Important technique: see how how the line string is passed into the crazy_str() helper. The result of the helper is sent to print(). Very compact using parameter/result data flow here.

Key Line: print(crazy_str(line), end='')

The code is similar to print_file_plain() but passes each line through the crazy_str() function before printing. Think about the flow of data in the code below.

def print_file_crazy(filename):
    """
    Given a filename, read all its lines and print them out
    in crazy form.
    """
    with open(filename) as f:
        for line in f:
            print(crazy_str(line), end='')

Slide 36

Optional alice-start.txt alice-book.txt

Try running the code with alice-start.txt is the first few paragraphs of Alice in Wonderland, and alice-book is the entire text of the book. Try the entire text.

1. Note how fast it is. Your computer is operating at, say, 2Ghz, 2 billion operations per second.
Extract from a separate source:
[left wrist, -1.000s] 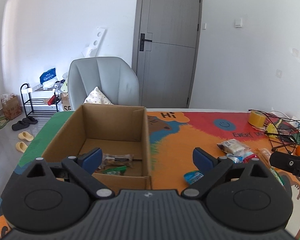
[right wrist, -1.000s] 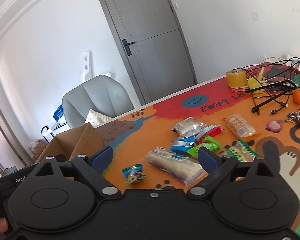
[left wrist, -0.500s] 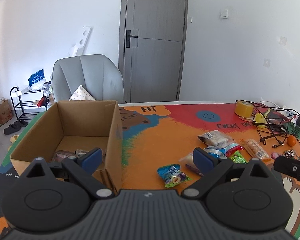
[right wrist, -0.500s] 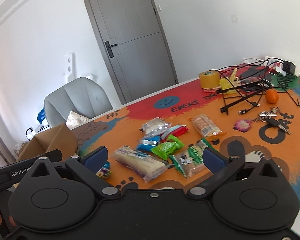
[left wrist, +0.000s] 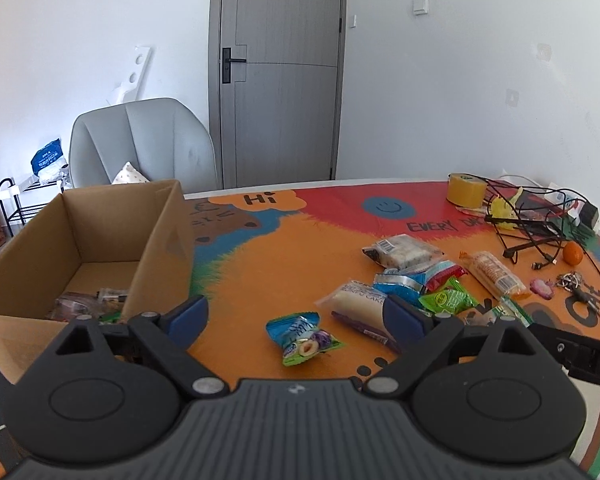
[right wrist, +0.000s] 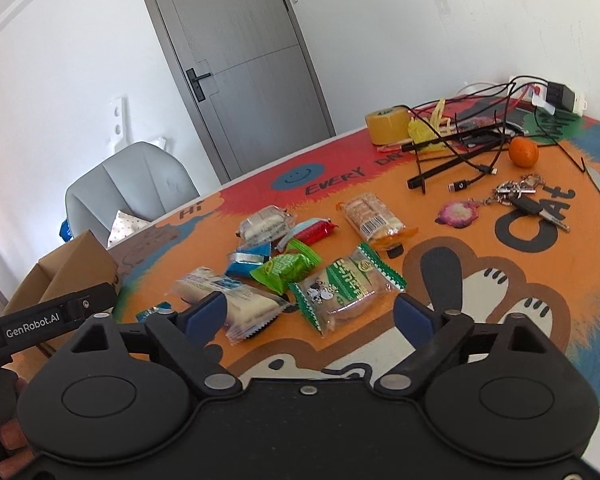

Even if each Python line of code takes, say, 10 operations, that's still a speed that is hard for the mind to grasp.

2. Try running this way (py instead of python3 on Windows):

$ python3 crazycat.py -crazy alice-start.txt > capture.txt

What does this do? Instead of printing to the terminal, it captures standard output to a file "capture.txt". Use "ls" and "cat" to look at the new file. This is a super handy way to use your programs. You run the program, experimenting and seeing the output directly. When you have a form you, like use > once to capture the output. Like the pros do it!


Slide 37

Debugging 1-2-3

Here are some hints about debugging – something you will do often as a programmer!

1. Look at the exception

Read the exception message and line number. Go look at that line. Many bugs can be fixed right there. Always look from the "bottom-up" when reading error messages. Look at the file name for the message, and if it isn't the file you've been working on, keep reading up the list of messages until you find one that is in the file you've been working on. If it isn't in the section you've been working on (e.g., it was code that was already provided), keep reading up. Eventually, you should find a line number that is close to where you've been working.

2. Look at the "got" + your code

Don't ask "why is this not working?". Ask "why is the code producing this?". Look at the code, trace through it with your mind. Sometimes "trace through it with your mind" is too hard! In that case try print() below.

3a. Add some print() in the code - server

Instead of tracking the code in your head, add print() to see the state of the variables. This works on the experimental server. Try adding print code in crazy_str() on the server:

> crazy_str()

def crazy_str(s):
    result = ''
    for i in range(len(s)):
        if i % 2 == 0:
            result += s[i].lower()
        else:
            result += s[i].upper()
        print('i:', i, 'result:', result)
    return result

Output with print() for the case 'Python'

'pYtHoN'

i: 0 result: p
i: 1 result: pY
i: 2 result: pYt
i: 3 result: pYtH
i: 4 result: pYtHo
i: 5 result: pYtHoN

The experimental server shows the function result first, then the printout below. This can also work in a Doctest. Be sure to remove the print() lines when done - they are temporary scaffolding while building.

3b. Try adding print() to crazy_str() Doctest

In the crazycat.py file. Run the Doctest. Remove the print() when done - it's temporary.